◆ Action item ◆
Below are the entries. Transcribe exactly the lines from the one with "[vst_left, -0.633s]" through the one with "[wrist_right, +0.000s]", ends included, and leave out all others.

◆ Material provided ◆
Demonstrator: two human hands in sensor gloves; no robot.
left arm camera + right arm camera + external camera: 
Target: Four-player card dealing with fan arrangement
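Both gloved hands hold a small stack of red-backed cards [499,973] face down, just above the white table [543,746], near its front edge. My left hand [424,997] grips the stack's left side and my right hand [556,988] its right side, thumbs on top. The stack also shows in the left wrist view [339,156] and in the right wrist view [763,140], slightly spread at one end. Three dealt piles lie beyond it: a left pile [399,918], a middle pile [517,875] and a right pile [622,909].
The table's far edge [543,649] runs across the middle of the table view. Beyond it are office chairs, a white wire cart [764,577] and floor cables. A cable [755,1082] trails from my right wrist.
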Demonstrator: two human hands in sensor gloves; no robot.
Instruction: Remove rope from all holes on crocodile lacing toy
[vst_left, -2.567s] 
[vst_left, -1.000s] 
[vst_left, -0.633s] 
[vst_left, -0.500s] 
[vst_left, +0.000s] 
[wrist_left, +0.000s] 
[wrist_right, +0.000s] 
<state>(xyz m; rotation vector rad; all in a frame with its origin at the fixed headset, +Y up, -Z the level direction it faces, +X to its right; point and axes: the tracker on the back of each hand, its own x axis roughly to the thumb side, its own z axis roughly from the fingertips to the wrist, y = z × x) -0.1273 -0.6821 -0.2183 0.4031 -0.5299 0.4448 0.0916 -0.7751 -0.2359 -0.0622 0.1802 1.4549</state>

◆ Task solution ◆
[vst_left, -0.633s] 
[vst_left, -0.500s] 
[vst_left, +0.000s] 
[wrist_left, +0.000s] 
[wrist_right, +0.000s] 

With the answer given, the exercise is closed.